▶ **ABOUT THIS EXERCISE**
What you should give back is a precise copy of the lines below from the one containing "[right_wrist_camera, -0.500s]" through the one containing "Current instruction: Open", with no pictures.

▶ **GIVEN DATA**
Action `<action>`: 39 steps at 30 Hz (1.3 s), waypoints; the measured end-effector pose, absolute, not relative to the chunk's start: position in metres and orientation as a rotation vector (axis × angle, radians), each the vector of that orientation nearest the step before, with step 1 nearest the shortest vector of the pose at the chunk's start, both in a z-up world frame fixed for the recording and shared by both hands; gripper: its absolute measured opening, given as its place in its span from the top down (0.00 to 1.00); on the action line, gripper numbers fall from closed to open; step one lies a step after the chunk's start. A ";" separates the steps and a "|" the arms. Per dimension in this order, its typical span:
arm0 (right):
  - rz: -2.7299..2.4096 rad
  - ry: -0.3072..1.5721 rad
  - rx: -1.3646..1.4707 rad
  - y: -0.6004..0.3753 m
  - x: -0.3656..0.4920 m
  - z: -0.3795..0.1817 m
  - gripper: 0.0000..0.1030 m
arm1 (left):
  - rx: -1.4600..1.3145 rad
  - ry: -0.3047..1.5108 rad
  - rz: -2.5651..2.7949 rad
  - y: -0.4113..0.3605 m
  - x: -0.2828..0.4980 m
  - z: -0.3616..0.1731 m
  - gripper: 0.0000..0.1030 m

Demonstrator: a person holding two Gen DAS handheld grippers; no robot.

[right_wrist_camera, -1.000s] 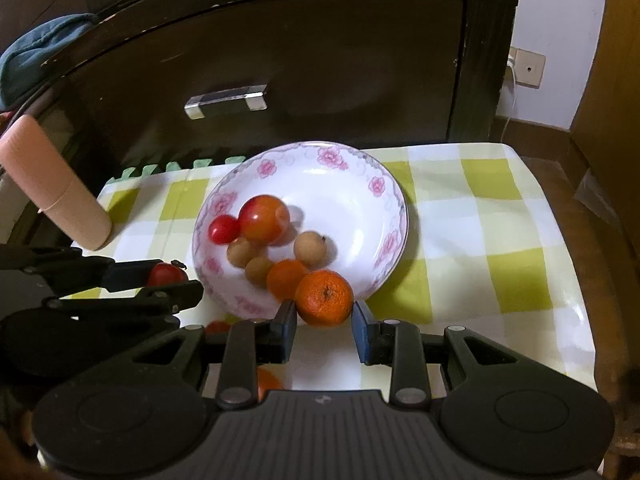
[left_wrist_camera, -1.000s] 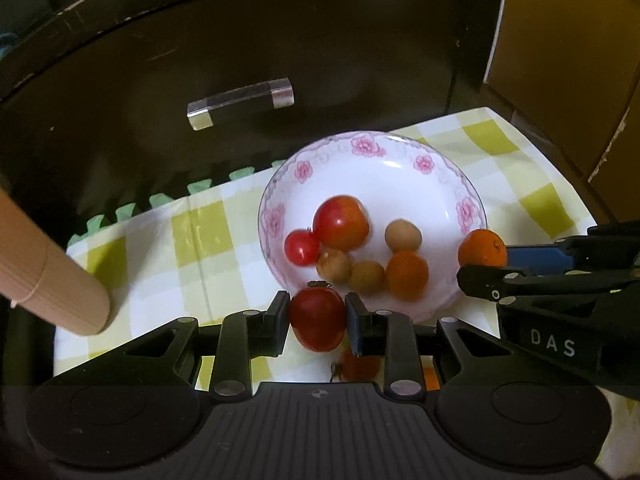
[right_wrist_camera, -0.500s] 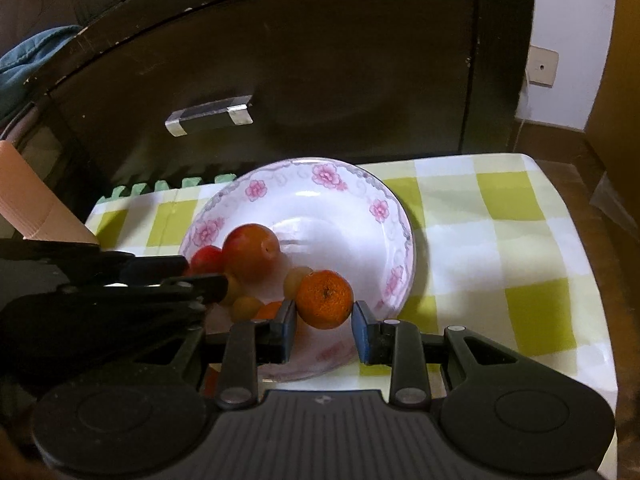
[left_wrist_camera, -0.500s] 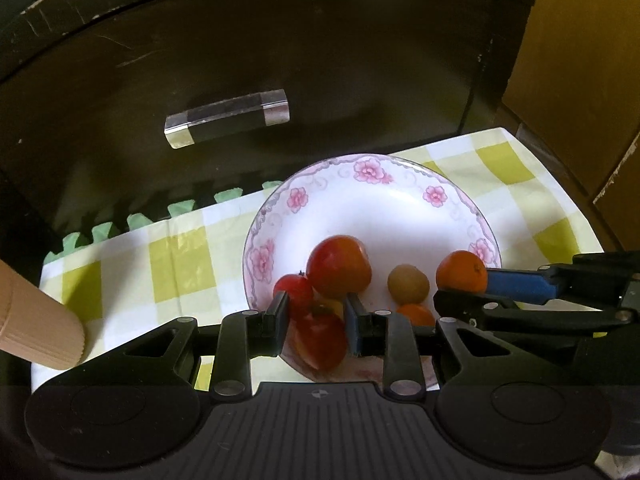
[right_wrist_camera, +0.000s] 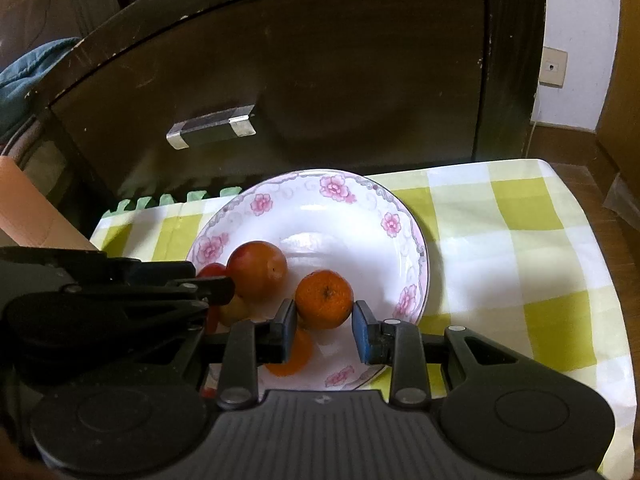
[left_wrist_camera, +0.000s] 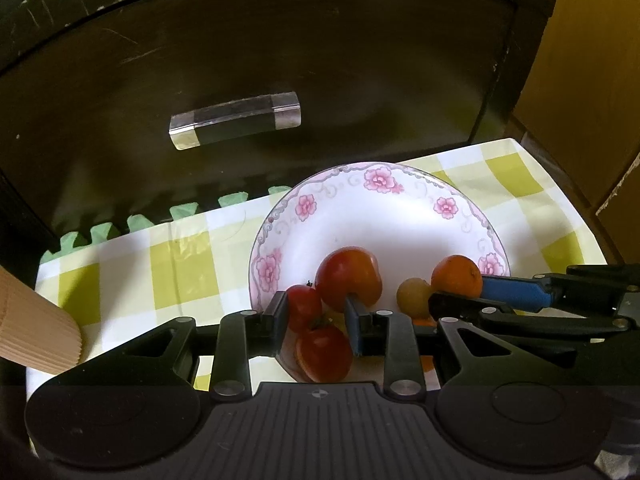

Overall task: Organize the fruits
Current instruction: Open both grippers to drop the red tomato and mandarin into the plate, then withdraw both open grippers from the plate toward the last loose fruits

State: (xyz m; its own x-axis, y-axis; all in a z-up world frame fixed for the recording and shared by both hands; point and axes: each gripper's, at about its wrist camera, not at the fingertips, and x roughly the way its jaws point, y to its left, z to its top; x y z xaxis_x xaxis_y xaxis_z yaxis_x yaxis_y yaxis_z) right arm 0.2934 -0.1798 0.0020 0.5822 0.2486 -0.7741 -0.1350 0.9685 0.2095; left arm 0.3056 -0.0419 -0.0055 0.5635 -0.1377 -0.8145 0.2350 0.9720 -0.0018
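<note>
Right wrist view: right gripper (right_wrist_camera: 325, 318) pinching the orange (right_wrist_camera: 324, 299) just above the plate (right_wrist_camera: 404, 224) floor, left gripper (left_wrist_camera: 316, 322) alongside clamping a tomato (left_wrist_camera: 323, 352)

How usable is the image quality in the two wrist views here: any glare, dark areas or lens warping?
Left wrist view: strong fisheye bending of the cabinet, which is dim and low in detail; the plate is bright but readable. Right wrist view: same bending, glare streaks on the plate, left gripper a near-black silhouette, mandarin sharp.

No legible text, label or number anywhere.
</note>
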 end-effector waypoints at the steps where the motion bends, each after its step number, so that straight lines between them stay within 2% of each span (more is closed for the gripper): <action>1: 0.226 0.924 0.137 -0.180 0.294 0.002 0.71 | 0.111 0.947 -0.219 -0.042 0.306 -0.005 0.63; 18: 0.221 0.885 0.156 -0.182 0.291 0.011 0.71 | 0.136 0.906 -0.198 -0.042 0.304 0.008 0.53; 30: 0.215 0.870 0.155 -0.182 0.280 0.023 0.71 | 0.148 0.866 -0.192 -0.039 0.291 0.026 0.41; 39: 0.230 0.868 0.137 -0.179 0.263 0.033 0.71 | 0.151 0.861 -0.190 -0.035 0.277 0.034 0.37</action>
State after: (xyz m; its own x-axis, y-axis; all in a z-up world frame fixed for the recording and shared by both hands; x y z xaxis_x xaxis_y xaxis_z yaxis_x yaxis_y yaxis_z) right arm 0.2629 -0.1787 0.0327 0.6241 0.2549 -0.7386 -0.1436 0.9666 0.2122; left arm 0.2768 -0.0349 0.0340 0.6366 -0.1046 -0.7640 0.2261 0.9725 0.0552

▶ **ANSWER BOX**
[right_wrist_camera, -0.500s] 
[left_wrist_camera, -0.500s] 
[right_wrist_camera, +0.000s] 
[left_wrist_camera, +0.000s] 

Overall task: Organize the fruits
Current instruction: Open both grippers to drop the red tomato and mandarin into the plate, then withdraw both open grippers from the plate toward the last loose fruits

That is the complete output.